Dr. Jerry Watson is a retired Associate Professor of Meteorology at North Carolina State University.  He taught undergraduate and graduate Meteorology courses for some 30 years in the Department of Marine, Earth, and Atmospheric Sciences.  He has been an amateur astronomer for 55+ years beginning around the age of 10 when he discovered a book in the school library in his hometown of Erie, PA about getting out under the stars and learning the constellations.  A few years later, his first telescope (a 3-1/2-inch SkyScope) catalyzed a life-long interest in amateur astronomy.  Jerry has been an active observer of the planets, and all types of astronomical objects, using his 8-inch Criterion and 12.5-inch Meade Newtonian telescopes.  He is a member of the Raleigh Astronomy Club, in which he has served as an officer on several occasions over the past 25 years.

“From Herschel to Hubble – Man Discovers the Galaxies”

The “ construction of the heavens” (size and shape of the ‘universe’) had been in the realm of philosophical speculation for millennia.  William Herschel in the 1770’s was the first to use telescopic observation to determine the shape of, and estimate the size of, the observable stellar system.  Numerous irresolvable nebulae strewn over the sky presented a puzzle, however.  Were they nearby gaseous objects contained within our galaxy, or were they very distant, independent “island universes” comparable to ours?  The astronomical community was split almost evenly in opinion.  The resolution of this intriguing problem was to occupy the hearts and minds of some of astronomy’s best observers and largest telescopes for the next 150 years.
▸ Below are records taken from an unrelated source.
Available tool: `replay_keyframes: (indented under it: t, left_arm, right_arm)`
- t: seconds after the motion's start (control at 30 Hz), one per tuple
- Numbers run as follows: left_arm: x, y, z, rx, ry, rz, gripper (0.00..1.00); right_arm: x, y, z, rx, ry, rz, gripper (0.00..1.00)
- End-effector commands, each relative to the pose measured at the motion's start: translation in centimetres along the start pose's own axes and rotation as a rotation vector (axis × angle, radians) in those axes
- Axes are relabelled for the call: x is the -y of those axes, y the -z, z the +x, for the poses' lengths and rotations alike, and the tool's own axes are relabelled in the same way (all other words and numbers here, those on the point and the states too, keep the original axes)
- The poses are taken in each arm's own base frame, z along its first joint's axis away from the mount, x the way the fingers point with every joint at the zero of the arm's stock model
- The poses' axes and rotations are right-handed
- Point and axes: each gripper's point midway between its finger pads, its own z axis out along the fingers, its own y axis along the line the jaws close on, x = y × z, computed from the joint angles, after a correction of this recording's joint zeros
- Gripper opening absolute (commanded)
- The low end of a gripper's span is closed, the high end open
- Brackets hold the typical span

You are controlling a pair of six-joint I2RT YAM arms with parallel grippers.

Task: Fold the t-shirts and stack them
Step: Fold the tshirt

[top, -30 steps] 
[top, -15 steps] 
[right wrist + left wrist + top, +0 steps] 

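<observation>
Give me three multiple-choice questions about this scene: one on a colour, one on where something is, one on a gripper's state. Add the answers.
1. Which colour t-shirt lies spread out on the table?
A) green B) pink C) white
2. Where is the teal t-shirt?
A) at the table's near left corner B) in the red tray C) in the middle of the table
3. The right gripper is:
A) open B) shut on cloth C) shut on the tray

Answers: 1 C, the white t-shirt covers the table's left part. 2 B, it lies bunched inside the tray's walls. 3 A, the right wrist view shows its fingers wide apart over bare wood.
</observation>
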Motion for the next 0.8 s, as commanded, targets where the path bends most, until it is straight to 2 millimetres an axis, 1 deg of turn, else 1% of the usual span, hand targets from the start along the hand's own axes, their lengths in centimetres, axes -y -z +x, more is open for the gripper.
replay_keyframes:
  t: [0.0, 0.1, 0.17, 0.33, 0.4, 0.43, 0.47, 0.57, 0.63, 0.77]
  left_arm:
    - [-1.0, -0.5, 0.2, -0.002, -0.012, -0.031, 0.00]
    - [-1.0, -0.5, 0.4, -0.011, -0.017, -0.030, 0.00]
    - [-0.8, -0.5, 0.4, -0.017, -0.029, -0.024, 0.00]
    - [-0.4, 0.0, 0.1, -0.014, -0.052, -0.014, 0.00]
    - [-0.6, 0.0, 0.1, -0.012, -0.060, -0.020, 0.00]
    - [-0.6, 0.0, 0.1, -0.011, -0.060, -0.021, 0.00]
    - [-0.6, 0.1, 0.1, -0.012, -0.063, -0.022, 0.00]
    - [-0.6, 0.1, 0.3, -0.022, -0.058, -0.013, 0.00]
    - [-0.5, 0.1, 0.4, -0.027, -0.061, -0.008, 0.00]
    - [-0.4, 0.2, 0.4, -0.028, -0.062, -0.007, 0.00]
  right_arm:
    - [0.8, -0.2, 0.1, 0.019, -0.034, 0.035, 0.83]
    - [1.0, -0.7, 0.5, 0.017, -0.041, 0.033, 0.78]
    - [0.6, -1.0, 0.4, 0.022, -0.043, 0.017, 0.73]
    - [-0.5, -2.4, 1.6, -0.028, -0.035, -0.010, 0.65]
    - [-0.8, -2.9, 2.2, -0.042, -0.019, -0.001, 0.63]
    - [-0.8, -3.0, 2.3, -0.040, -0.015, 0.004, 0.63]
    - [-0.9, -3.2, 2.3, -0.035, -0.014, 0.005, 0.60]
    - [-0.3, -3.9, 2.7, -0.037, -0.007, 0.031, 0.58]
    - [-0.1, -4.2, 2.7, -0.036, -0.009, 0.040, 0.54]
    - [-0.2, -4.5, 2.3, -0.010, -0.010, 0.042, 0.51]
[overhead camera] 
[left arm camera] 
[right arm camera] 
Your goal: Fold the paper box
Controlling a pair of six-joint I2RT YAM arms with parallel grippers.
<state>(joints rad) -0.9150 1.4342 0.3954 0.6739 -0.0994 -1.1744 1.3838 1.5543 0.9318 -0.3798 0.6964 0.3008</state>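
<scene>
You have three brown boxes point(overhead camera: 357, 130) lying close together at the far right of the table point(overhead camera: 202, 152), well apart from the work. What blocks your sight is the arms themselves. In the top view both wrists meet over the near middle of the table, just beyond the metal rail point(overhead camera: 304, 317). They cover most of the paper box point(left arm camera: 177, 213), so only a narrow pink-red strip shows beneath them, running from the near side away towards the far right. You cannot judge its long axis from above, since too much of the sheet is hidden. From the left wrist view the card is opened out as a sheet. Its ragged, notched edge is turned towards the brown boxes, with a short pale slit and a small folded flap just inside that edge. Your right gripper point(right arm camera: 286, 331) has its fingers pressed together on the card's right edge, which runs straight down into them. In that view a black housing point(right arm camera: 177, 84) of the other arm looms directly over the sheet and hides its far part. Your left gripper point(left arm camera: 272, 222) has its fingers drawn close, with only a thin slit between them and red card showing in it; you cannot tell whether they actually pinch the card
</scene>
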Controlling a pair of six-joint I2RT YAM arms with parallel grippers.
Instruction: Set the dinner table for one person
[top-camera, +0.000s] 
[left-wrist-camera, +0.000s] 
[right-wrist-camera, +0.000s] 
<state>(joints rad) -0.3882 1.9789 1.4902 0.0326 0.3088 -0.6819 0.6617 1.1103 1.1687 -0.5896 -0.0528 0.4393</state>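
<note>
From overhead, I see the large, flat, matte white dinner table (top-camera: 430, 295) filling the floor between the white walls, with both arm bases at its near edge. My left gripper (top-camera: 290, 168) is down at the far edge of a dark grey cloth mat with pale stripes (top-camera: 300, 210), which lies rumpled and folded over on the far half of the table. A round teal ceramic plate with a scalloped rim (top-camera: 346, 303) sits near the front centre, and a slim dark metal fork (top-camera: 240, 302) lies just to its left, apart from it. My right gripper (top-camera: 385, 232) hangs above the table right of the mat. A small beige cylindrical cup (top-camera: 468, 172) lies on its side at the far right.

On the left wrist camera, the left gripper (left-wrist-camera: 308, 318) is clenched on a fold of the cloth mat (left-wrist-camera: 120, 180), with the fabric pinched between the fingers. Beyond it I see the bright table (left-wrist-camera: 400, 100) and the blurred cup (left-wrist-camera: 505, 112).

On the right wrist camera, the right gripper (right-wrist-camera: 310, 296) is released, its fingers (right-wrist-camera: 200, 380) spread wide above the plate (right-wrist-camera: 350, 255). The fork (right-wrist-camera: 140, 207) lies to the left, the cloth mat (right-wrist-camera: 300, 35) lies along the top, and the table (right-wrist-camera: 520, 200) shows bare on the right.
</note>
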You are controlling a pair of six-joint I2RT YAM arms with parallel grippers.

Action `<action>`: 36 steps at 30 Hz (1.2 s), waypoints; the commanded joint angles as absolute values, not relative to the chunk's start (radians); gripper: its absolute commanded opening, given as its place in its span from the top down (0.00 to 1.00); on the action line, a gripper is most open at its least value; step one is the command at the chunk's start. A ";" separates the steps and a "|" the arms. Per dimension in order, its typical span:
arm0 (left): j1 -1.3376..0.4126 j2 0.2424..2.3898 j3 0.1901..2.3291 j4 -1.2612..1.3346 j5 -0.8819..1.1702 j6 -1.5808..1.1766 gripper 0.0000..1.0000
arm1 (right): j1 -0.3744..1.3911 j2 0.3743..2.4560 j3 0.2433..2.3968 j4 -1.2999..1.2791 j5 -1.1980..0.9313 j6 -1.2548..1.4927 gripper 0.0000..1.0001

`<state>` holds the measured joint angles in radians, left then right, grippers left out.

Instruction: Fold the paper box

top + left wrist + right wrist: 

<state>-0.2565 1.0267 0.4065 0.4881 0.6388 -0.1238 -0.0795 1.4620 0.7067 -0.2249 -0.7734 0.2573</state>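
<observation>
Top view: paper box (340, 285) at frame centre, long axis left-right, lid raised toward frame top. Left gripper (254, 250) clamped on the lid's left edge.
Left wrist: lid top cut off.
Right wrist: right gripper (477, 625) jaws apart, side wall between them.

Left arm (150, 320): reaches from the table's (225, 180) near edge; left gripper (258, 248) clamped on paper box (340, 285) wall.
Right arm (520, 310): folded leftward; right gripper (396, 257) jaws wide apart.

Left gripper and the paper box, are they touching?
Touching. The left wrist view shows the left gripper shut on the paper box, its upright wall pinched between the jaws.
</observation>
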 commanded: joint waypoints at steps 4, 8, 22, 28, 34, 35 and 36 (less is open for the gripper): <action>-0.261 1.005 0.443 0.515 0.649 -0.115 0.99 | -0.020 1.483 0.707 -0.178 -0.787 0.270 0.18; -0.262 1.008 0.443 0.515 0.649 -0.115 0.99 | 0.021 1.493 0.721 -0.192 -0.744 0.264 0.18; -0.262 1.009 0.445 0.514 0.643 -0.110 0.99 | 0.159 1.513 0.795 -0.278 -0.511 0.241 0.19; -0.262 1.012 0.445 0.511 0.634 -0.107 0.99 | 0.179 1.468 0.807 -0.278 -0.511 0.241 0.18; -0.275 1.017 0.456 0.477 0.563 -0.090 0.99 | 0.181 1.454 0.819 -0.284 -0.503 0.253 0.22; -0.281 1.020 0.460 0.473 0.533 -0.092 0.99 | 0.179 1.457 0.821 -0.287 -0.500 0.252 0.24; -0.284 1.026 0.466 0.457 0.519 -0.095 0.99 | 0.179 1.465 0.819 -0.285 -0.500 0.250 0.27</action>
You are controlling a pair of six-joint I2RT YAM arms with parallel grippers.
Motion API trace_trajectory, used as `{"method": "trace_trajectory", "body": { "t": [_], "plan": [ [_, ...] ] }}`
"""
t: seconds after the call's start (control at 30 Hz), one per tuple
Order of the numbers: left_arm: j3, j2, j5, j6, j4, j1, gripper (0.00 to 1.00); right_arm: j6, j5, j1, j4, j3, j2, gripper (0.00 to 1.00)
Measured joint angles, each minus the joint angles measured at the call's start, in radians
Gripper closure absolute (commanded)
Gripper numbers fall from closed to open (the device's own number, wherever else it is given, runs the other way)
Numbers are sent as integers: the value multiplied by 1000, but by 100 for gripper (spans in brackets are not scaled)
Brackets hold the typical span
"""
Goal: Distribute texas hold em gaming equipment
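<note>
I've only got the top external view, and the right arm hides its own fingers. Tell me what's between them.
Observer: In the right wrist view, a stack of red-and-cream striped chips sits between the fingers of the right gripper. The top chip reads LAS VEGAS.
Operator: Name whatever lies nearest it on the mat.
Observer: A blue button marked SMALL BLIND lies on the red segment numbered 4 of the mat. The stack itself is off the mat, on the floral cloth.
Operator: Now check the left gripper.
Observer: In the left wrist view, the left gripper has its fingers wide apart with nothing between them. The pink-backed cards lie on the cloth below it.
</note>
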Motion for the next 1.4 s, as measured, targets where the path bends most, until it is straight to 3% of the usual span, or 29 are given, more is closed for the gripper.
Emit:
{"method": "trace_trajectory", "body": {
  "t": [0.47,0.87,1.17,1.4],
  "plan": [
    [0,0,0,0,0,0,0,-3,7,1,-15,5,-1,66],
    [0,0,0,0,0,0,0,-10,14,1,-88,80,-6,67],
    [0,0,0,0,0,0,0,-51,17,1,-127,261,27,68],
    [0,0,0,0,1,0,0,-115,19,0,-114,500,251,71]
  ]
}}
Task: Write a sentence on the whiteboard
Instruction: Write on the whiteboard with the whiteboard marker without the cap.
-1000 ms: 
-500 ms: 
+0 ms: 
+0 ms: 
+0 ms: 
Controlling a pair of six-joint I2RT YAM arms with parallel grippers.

As part of this story we will describe the earliest observations that set the stage for the dichotomy of views, and examine the crucial efforts to determine distances to astronomical objects.  Along the way we shall meet other important ingredients: the motion and spectra of stars, the distribution of globular clusters, and the role of interstellar dust and gas.  Confusion and controversy reigned until the 1920’s when Edwin Hubble established the true nature of galaxies and of the expansion of the universe.  Though our story ends there, the consequences of this extensive research dominate the science of cosmology even today.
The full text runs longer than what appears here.